# [What you are asked to do]
For each line below, check whether "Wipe" is present. Report how many lines have it, nothing else.

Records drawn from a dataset
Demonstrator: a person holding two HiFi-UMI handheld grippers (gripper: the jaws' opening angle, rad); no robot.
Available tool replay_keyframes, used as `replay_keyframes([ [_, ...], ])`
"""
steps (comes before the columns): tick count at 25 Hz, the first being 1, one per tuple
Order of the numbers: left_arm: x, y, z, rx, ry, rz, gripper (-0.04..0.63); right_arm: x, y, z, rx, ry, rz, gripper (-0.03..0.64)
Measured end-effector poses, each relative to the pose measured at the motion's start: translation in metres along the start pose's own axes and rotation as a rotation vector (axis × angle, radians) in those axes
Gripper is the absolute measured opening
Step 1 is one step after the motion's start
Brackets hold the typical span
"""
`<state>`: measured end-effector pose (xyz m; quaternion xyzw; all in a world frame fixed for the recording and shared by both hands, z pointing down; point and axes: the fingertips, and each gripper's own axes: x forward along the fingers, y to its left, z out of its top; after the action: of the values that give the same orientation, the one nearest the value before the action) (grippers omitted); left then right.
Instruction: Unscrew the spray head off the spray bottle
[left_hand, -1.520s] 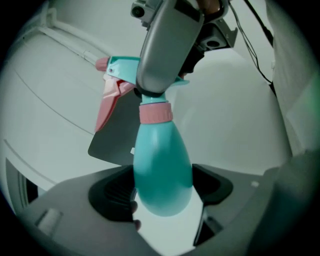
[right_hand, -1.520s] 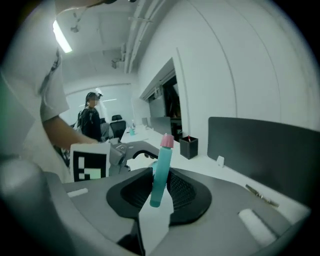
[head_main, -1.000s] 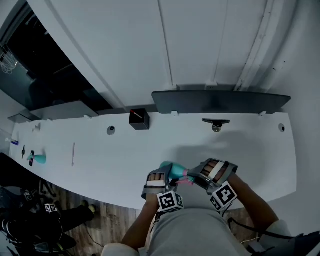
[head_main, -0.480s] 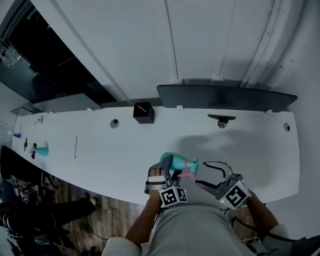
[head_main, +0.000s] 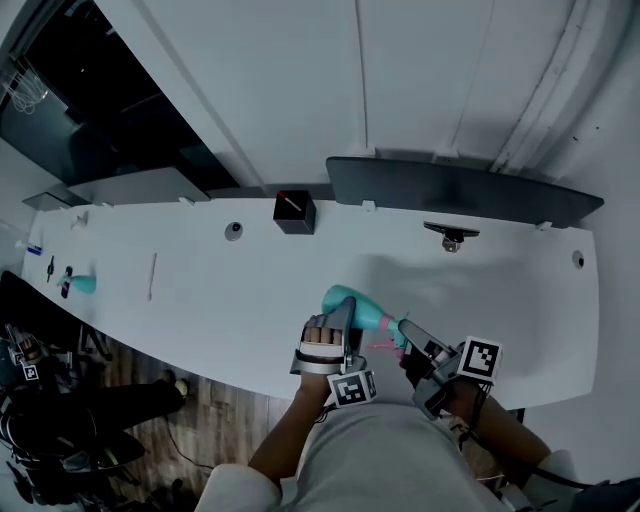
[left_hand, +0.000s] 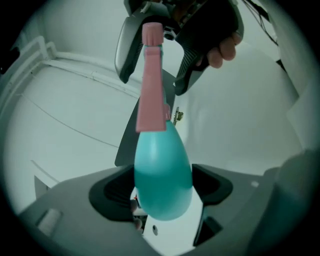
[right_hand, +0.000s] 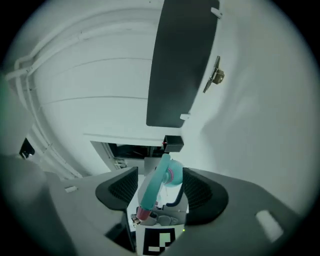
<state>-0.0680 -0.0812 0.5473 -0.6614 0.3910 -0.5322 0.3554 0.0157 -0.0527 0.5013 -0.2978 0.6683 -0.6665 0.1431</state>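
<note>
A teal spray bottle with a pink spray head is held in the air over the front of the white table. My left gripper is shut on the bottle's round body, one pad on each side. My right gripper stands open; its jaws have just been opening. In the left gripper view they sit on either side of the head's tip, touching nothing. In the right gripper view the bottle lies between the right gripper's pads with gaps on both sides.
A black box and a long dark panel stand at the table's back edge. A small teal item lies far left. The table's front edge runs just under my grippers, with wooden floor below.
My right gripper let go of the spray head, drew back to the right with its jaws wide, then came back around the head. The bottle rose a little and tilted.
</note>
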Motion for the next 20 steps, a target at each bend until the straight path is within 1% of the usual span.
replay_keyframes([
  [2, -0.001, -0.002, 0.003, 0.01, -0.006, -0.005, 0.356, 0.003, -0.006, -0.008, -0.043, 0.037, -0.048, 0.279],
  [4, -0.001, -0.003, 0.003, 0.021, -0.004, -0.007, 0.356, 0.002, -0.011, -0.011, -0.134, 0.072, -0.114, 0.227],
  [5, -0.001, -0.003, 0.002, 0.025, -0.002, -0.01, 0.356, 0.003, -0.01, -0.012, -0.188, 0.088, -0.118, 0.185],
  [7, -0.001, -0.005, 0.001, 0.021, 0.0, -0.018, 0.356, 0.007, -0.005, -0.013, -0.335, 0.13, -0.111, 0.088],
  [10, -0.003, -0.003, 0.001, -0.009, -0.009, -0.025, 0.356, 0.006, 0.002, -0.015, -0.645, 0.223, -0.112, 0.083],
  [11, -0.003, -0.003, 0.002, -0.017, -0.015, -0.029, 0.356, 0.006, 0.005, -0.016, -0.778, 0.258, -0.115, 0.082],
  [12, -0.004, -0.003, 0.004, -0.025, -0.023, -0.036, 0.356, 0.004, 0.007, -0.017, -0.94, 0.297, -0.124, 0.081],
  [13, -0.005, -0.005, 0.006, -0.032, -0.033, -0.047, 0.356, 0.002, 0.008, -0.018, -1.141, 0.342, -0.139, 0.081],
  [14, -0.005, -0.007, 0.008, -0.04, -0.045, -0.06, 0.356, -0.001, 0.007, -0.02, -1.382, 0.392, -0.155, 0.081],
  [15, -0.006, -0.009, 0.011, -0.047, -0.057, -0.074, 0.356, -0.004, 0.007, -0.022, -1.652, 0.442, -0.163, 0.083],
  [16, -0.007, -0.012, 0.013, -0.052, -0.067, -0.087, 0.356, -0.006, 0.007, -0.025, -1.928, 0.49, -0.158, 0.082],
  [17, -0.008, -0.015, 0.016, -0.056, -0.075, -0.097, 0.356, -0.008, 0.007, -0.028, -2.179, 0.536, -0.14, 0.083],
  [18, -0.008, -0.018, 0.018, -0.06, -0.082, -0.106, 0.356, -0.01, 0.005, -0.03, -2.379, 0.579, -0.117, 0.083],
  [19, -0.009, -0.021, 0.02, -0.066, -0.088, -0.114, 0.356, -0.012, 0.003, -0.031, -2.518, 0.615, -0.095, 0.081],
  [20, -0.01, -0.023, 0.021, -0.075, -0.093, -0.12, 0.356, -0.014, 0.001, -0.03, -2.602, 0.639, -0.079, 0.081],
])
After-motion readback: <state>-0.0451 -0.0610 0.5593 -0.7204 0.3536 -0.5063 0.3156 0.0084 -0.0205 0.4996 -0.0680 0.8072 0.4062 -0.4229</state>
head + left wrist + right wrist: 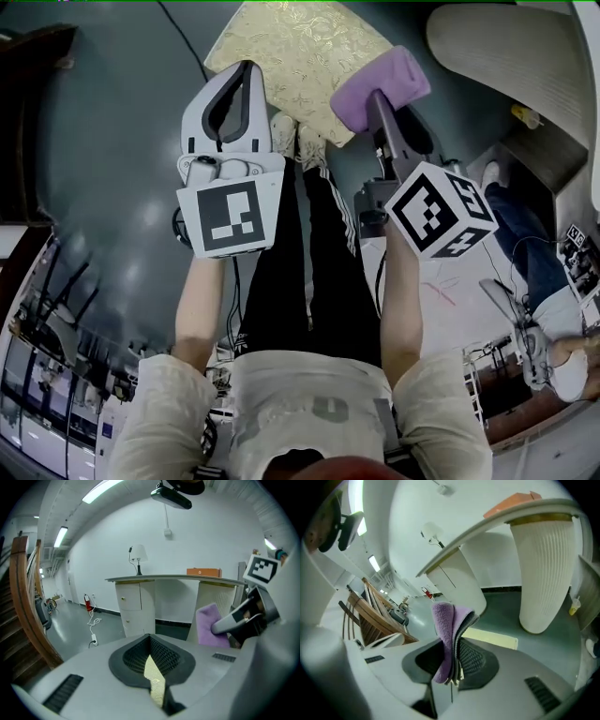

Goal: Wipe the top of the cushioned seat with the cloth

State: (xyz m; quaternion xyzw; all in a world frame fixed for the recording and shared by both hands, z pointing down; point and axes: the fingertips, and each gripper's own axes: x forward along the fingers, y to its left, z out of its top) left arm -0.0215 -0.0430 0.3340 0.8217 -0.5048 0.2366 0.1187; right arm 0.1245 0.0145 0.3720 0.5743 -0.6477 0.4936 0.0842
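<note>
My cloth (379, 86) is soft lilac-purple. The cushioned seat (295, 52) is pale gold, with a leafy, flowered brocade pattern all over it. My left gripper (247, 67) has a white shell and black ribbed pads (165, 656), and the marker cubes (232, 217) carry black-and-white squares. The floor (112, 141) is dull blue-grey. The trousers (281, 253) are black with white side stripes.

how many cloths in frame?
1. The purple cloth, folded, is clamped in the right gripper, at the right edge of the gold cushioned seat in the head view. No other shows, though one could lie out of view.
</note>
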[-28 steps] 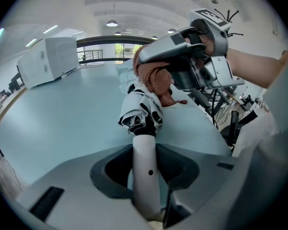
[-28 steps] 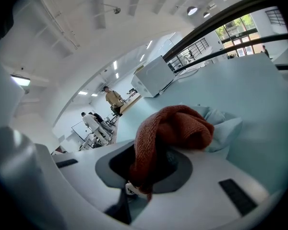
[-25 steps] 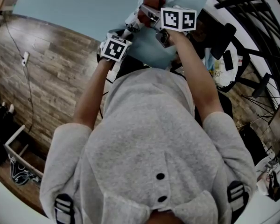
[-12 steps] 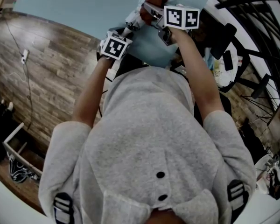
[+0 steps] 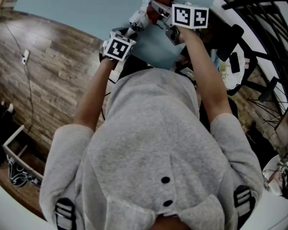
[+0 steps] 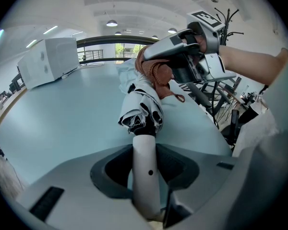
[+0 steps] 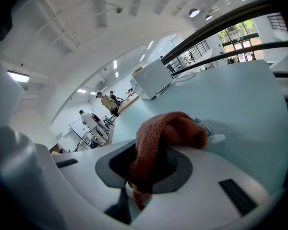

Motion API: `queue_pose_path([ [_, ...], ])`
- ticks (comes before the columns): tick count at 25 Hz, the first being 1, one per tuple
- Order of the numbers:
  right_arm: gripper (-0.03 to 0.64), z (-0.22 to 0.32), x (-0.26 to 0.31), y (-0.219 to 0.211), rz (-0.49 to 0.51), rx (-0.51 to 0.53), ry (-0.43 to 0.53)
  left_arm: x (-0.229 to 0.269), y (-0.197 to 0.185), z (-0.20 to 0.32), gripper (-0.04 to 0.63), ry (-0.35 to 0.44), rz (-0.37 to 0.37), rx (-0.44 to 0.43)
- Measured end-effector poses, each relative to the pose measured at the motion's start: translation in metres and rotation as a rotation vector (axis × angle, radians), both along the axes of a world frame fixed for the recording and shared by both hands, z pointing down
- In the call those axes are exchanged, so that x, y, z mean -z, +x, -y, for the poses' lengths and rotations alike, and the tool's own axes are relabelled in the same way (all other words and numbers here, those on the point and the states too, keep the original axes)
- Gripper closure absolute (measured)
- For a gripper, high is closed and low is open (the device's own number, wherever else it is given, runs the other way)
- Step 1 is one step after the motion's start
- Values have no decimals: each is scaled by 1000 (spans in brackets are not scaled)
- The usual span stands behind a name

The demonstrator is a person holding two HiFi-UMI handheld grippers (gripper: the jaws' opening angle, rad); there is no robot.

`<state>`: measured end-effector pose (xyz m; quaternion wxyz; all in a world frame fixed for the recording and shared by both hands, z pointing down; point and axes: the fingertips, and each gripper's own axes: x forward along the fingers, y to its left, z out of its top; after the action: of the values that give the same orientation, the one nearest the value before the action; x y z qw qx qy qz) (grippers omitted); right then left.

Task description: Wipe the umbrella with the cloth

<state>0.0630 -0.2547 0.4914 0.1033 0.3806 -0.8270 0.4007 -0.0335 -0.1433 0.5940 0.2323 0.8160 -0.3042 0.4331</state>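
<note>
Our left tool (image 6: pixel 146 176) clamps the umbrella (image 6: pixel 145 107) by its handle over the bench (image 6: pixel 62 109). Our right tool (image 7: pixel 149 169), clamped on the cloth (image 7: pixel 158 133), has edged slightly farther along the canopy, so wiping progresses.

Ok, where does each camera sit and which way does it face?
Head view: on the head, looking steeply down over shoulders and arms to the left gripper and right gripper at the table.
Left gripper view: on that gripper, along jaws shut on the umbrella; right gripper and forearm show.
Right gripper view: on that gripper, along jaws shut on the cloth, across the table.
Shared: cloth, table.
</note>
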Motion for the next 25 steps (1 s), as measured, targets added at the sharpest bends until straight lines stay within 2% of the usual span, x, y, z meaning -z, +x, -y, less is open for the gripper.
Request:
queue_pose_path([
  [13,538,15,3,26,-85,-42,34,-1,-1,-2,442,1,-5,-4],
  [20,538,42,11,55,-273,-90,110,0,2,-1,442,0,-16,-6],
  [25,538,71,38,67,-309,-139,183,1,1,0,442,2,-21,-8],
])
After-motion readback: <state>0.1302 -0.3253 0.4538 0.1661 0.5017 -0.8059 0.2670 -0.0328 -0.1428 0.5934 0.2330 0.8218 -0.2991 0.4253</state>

# [Result of this exercise]
2